The newly formed Alphabet Workers Union, a Google employee, said it is concerned about Google’s decision to block AI’s chief ethics researcher Margaret Mitchell from her account.
Google shut it down when it found it was downloading material related to Timnit Gebru, another AI ethics researcher who was forced to leave the company last month.
Axios first reported the news, which said Google was investigating Mitchell’s recent actions. According to reports, Mitchell used automated scripts to examine his messages and find examples of discriminatory treatment of Gebru.
“The Alphabet Workers Union (AWU) is concerned about the suspension of corporate access by Margaret Mitchell, a member of the AWU and head of the ethics ethics team,” the union said in a communiqué. “This suspension is achieved after the expedition of Google by the ex-producer Timnit Gebru; together they are an attack on people who try to make Google’s technology more ethical.”
Google did not immediately respond to a request for comment from CNBC, but a spokesman told Axios: “Our security systems automatically block an employee’s corporate account when they detect that the account is at risk of compromise due to of credential issues or when an automated rule occurs that involves sensitive data manipulation. “
The spokesman added: “In this case, yesterday our systems detected that an account had leaked thousands of files and shared them with several external accounts. We told the worker today.”
The exit of Gebru
Gebru, who had been technical co-director of Google’s ethical AI team, made a tweet on December 3rd that Google fired her for a disagreement over a research paper examining the bias in artificial intelligence. The researcher, who had been outspoken about the company’s treatment of black employees, said the treatment was indicative of a broader pattern on Google. It resulted in a wave of industry-wide support, including a petition signed by thousands of Google employees and industry colleagues.

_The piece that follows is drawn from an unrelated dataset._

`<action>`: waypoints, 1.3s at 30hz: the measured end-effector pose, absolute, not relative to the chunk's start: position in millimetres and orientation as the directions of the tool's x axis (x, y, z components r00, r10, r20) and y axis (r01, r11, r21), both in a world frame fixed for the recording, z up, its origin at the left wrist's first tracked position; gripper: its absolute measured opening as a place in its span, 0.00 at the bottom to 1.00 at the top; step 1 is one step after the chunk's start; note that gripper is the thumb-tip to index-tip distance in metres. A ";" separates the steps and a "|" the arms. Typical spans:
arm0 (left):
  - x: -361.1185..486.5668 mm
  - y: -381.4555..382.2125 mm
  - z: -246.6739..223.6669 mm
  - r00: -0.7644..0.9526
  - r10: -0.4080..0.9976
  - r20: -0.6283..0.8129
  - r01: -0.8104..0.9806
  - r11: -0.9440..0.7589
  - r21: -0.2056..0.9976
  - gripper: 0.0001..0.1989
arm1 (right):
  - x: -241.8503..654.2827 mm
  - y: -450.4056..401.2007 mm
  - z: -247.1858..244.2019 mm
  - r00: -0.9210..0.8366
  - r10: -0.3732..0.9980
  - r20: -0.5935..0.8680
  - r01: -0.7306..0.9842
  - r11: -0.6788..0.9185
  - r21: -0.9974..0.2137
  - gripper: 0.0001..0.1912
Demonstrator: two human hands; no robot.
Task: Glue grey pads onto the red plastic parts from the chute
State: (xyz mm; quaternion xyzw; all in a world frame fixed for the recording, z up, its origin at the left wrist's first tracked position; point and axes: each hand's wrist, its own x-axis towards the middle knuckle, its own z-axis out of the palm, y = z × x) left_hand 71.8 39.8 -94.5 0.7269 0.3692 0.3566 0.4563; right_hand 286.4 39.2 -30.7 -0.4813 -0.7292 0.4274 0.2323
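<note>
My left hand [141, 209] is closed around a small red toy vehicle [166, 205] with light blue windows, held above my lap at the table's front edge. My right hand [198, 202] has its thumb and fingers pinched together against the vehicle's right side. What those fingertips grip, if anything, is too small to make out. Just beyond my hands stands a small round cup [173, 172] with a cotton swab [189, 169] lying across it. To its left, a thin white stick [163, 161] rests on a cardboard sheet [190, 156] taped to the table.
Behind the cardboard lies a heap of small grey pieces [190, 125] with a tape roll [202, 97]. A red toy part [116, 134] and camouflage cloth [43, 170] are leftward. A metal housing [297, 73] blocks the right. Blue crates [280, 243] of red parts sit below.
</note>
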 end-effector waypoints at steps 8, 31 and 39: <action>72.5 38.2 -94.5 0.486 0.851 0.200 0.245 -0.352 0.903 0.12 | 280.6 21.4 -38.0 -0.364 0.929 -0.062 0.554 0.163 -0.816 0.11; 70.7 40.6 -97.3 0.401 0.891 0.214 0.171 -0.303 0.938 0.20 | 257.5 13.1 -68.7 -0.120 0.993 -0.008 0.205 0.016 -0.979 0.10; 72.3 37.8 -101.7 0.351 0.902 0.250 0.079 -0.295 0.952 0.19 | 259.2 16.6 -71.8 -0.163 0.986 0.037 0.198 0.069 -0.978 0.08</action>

Alphabet CEO Sundar Pichai emailed employees, apologizing for the mistrust sown in the company and the industry amid Gebru’s departure, while pledging that the company would launch a “review “of what failed.
About a week later, Google’s ethical AI team sent Google executives a list of demands to “rebuild trust” following Gebru’s withdrawal from the company.

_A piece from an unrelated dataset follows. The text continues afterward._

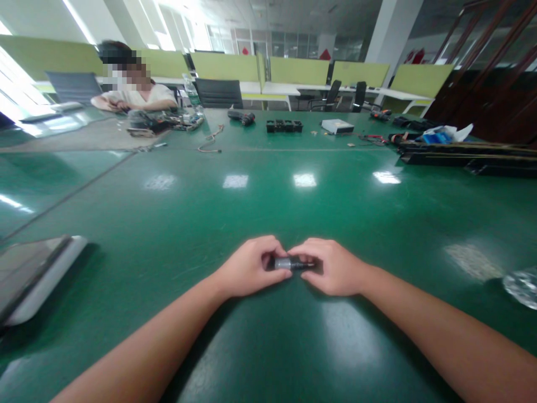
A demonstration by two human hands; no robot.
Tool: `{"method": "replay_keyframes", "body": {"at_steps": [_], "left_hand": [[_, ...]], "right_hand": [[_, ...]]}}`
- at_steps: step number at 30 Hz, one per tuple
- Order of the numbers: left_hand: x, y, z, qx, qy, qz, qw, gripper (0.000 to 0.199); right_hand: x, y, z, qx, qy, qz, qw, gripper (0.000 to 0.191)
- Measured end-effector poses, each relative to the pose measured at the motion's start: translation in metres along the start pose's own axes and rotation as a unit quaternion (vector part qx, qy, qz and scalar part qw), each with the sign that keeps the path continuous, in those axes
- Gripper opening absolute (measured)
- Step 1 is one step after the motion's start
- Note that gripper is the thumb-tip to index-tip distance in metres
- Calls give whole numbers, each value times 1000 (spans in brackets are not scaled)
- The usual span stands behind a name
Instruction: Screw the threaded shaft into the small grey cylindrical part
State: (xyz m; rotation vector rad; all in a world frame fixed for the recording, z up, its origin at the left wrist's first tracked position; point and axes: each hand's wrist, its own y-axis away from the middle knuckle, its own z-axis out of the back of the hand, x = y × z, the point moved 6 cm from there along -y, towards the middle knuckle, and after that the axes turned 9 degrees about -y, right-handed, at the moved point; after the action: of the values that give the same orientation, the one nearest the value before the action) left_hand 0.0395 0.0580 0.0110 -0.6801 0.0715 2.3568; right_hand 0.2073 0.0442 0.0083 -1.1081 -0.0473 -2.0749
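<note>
A short dark cylinder [297,263] with a grey band and a narrower tip on its right lies level between my two hands, low over the green table. Its exact kind is not clear; it looks pen-like. My left hand [254,266] curls around the banded end, thumb below and fingers above. Around the tip end, my right hand [335,266] is bent in the same way, index finger over the cylinder and thumb just under it. The fingertips of both hands come close together near the middle, and the far ends are partly hidden by the palms.
A grey-edged flat device [50,274] lies at the left, a clear glass object [522,286] at the right edge. Across the green table [268,201] are a black slotted block [284,126], a white box [337,127], a power tool [241,116] and black strips [461,154]. Another person [145,95] sits back left.
</note>
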Motion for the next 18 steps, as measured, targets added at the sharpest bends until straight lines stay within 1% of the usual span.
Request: {"method": "replay_keyframes", "body": {"at_steps": [3,5,7,10,12,14,18], "left_hand": [[1,0,-1,-1,-2,5,1000,21],[1,1,-1,1,-3,12,1000,22],[1,1,-1,5,-4,15,1000,23],[0,1,-1,9,-10,16,1000,25],[-1,1,-1,11,-15,14,1000,26],[-1,2,-1,13,-19,13,1000,26],[-3,2,-1,12,-19,8,1000,33]], "right_hand": [[-4,1,-2,-11,-41,-24,999,53],[-7,2,0,-19,-43,-36,998,53],[-7,1,2,-18,-13,-37,999,43],[-6,0,2,-6,46,-39,998,19],[-5,-1,3,-6,65,-45,997,8],[-5,-1,3,-8,72,-47,996,4],[-6,0,3,-10,76,-41,996,2]]}}
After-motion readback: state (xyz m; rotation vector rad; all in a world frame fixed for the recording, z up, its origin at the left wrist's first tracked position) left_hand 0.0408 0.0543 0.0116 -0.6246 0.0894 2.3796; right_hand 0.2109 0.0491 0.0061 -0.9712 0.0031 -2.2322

The team, which provides research, product and policy advice, wrote a six-page letter to Pichai, AI chief Jeff Dean and engineering vice president Megan Kacholia. The letter, entitled “The Future of Ethical AI in Google Research” and viewed by CNBC, picks up on the demands of executives, including Kacholia’s removal from the group’s reporting structure, abstention from retaliation and reinstatement of Gebru to a higher level.
Who is Margaret Mitchell?
Mitchell founded Google’s artificial AI team and is one of the co-managers. The U.S. described her as a “critical member” of the academic and industry communities around the ethical production of AI. According to LinkedIn, he has been with Google for just over four years and is headquartered in Seattle.
“Regardless of the outcome of the company’s research, the permanent goal of this organization’s leaders calls into question Google’s commitment to ethics, in AI, and in its business practices,” AWU said. “Many members of the AI ethics team are members of AWU and members of our union recognize the crucial work they are doing and stand in solidarity with them at this time.”
Referring to Google’s statement to Axios, the AWU said it marked a “notable deviation from Google’s typical practice of refusing to comment on personnel matters.”
The AWU announced its launch on January 4th. Executive Chairman Parul Koul and Vice President Chewy Shaw, co-author of one piece in the New York Times titled, “We created Google. This is not the company we want to work for.”
He made his first stance on Jan. 7, urging YouTube executives to take stronger action against former President Donald Trump.
The union criticized Google-owned YouTube for not banning the platform’s Trump account after the pro-Trump riots in Washington, DC, which resulted in several deaths and dozens of injuries. The group described the company’s decision to reactivate its videos as “dim” and said the company should ban its account.
– Additional reports from CNBC’s Jennifer Elias.